Top of Given data
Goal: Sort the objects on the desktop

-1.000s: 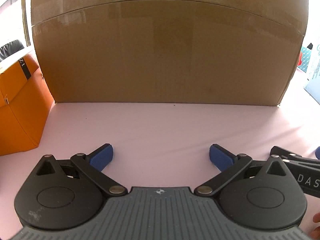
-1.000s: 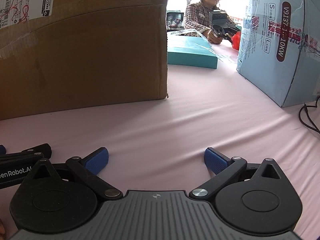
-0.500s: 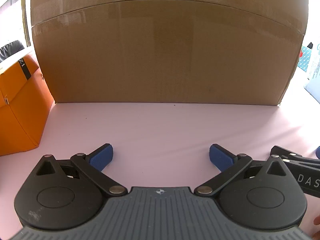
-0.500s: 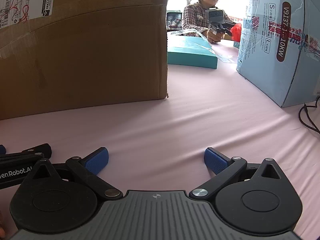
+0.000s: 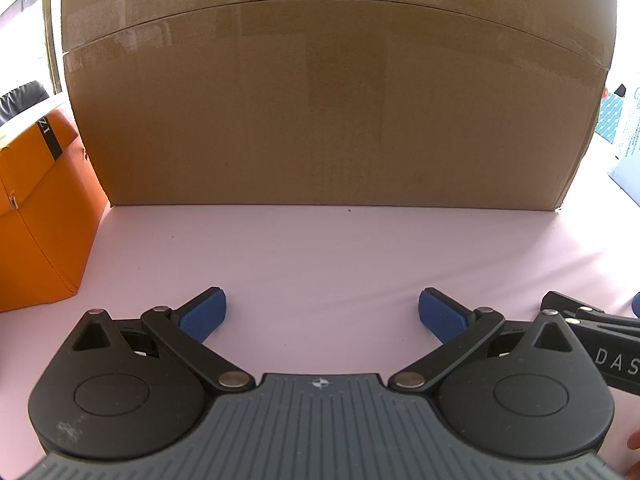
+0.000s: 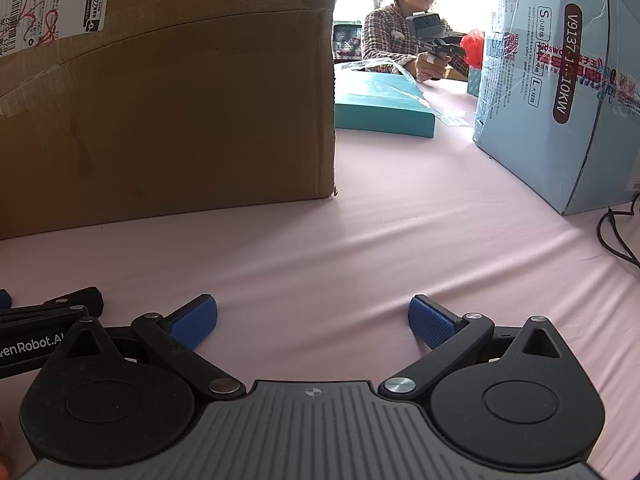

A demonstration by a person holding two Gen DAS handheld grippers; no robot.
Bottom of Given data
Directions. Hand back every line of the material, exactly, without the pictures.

Answer section.
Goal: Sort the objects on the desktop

-1.000s: 
-1.000s: 
-0.500s: 
-0.500s: 
+0.000s: 
+0.000s: 

A demonstration by a person holding two Gen DAS handheld grippers; no robot.

That concludes the output.